==== Source records ====

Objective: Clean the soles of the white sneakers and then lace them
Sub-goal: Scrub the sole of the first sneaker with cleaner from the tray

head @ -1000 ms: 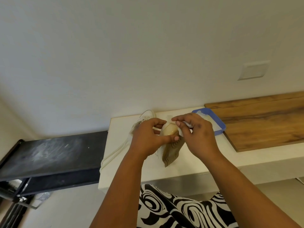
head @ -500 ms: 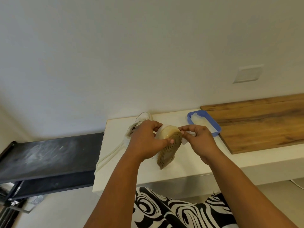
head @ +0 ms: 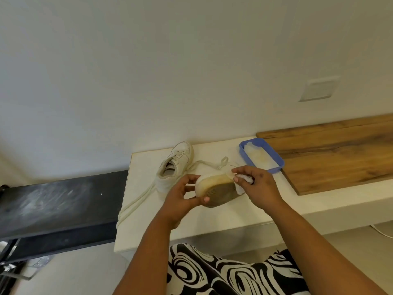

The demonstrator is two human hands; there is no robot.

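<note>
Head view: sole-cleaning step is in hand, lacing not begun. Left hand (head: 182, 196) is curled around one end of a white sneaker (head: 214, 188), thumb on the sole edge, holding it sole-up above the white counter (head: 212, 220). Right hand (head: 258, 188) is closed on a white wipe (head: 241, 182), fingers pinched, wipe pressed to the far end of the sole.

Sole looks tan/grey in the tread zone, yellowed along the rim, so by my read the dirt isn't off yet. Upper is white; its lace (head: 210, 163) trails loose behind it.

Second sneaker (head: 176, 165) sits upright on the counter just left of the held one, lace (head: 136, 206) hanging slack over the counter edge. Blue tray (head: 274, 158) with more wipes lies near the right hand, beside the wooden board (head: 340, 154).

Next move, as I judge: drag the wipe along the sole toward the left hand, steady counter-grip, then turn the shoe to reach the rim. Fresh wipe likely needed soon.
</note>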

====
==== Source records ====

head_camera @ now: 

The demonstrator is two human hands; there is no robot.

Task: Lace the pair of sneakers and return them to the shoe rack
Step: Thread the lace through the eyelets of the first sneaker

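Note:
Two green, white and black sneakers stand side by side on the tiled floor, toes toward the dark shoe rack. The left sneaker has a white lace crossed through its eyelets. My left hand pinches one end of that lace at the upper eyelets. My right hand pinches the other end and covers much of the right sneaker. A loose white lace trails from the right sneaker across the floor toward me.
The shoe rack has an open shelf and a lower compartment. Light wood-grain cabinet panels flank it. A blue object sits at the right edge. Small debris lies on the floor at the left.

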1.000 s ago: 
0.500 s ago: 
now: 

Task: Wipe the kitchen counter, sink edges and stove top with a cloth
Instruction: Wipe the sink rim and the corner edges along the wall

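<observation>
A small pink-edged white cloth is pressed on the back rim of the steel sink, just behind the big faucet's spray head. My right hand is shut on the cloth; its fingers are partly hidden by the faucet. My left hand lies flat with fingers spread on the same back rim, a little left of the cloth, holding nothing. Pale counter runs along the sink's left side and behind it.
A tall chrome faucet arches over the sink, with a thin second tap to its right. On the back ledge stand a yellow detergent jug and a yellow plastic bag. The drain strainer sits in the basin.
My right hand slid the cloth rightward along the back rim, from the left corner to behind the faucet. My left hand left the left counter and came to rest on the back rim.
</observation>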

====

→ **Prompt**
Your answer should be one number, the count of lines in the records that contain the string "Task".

→ **Answer box**
2